Does a company require a certificate of incumbency?
A certificate of incumbency is used to verify someone’s identity within a company. On the basis of the type of company, this document identifies the managers, members or the shareholders, and officers of the company. The following basic details are included in it;
- When and where your company has formed
- The file number of your company in the state
- Information of the registered agent of your company
- Your company’s officials names and positions
- Your company’s shareholders names, titles, and the details of stock ownership
- In the jurisdiction of formation, your company’s status
The state registration records of your company and internal documentations are the basic information mentioned in this certificate. The internal documents must be attached to this document.
For further evidence, you can attach a certificate of good standing from the jurisdiction of the record. After that, it gets signed by the agent of record and have it notarized. With an international bank account, if your company has linked then the bank may request an incumbency certificate. On a yearly basis, you have to provide this certificate to them for their due diligence.
The validity of a certificate of incumbency:
A confirmation of the authority of a director or an officer is required the organization, a person or a government agency in order to gather more details regarding the incumbents of a corporation. This certificate is required by everyone from a simple sub-contractor to a corporate lawyer, specifically while signing a contract in order to ensure that the document is legally binding. The incumbency certificate generally has a validity of 60 days starting from the date when you have certified it.
Writing a certificate of incumbency:
Here are the steps to follow to write a certificate of incumbency;
- Determine the name and legal address of the company.
- The officers who can transact business for the company, mention their names and addresses.
- Specify the tasks that the officers or directors are allowed to perform on behalf of the business.
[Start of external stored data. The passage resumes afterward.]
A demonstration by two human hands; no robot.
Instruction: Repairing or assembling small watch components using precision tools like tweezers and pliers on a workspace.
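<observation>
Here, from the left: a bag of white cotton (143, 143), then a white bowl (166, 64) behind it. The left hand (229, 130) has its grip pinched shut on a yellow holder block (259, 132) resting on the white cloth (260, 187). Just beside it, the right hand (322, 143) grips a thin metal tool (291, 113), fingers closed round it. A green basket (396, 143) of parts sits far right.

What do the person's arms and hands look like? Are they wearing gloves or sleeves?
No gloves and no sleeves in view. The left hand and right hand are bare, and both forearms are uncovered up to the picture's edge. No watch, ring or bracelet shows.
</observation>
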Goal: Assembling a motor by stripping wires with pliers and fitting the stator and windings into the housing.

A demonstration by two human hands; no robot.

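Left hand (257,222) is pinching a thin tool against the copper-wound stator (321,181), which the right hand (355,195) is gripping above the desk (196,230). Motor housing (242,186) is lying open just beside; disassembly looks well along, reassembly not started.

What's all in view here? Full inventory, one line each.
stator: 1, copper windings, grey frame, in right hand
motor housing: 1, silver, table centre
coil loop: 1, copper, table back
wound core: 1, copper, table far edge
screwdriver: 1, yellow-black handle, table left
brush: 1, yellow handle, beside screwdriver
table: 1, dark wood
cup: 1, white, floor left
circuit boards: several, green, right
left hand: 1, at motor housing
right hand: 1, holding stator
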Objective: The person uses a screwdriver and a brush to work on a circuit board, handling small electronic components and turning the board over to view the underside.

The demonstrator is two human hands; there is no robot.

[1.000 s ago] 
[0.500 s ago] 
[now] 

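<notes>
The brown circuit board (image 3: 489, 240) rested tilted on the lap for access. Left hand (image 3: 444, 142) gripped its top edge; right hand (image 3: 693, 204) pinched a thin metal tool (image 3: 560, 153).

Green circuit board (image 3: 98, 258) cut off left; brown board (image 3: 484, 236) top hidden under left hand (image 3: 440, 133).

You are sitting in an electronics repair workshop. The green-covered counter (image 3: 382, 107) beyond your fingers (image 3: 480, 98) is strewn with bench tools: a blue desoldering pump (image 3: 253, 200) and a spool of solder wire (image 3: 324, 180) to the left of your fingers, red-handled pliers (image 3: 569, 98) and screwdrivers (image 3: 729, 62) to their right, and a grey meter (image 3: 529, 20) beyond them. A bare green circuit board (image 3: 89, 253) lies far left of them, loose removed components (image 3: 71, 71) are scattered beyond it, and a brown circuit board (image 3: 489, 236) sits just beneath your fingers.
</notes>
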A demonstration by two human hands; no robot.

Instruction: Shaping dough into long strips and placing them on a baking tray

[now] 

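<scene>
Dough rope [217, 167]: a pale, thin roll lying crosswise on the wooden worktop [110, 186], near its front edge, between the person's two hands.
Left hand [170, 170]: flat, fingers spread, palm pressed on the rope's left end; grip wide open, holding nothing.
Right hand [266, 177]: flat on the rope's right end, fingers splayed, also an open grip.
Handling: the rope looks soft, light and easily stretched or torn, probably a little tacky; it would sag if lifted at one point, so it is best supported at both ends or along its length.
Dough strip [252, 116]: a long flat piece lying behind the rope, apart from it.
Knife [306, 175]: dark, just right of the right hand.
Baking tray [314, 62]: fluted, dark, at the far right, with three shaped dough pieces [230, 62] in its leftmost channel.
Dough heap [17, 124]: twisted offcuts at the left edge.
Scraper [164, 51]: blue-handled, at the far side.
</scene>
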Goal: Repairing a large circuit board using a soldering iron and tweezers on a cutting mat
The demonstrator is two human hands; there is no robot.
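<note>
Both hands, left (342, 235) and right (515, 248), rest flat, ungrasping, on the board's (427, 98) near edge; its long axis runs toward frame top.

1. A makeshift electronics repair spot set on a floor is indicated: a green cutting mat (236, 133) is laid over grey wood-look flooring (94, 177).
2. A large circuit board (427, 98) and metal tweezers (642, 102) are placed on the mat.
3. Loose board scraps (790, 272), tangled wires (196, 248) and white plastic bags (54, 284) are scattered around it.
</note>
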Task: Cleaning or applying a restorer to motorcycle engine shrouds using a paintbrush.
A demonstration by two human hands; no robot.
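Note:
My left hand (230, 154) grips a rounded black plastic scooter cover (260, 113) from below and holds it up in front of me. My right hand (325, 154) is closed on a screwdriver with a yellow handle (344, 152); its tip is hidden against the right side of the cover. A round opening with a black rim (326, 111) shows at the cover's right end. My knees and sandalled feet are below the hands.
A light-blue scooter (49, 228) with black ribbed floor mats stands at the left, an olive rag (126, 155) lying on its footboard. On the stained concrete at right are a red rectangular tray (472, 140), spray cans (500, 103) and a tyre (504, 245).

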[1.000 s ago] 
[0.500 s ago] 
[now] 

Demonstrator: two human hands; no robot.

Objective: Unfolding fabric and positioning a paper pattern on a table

- At the end, the secretary has to sign and date the form.
In conclusion, a certificate of incumbency template is used by the organization or an individual to confirm the authority of a director or an officer to collect more information regarding the incumbents of a corporation. Additionally, the incumbency certificate has a validity of 60 days.
Faqs (Frequently Asked Questions)
Is there any difference between a certificate of incumbency and a secretary’s certificate?
No, there is no difference between them they are the same document and have same purpose. The certificate of incumbency in the US is referred as a register of directors or certificate of officers. While, in other countries, it is known as a secretary’s certificate.
Is notarizing a certificate of incumbency necessary?
No, it isn’t a requirement to have a certificate of incumbency notarize. It just contains the company’s secretary signature and the date to become legal.
Does the CEO or president of the company have to sign the incumbency certificate?
No, the certificate of incumbency just has to contain the signature of company’s secretary. In fact, this document is used to allow the CEO or president of a company to act on behalf of the company.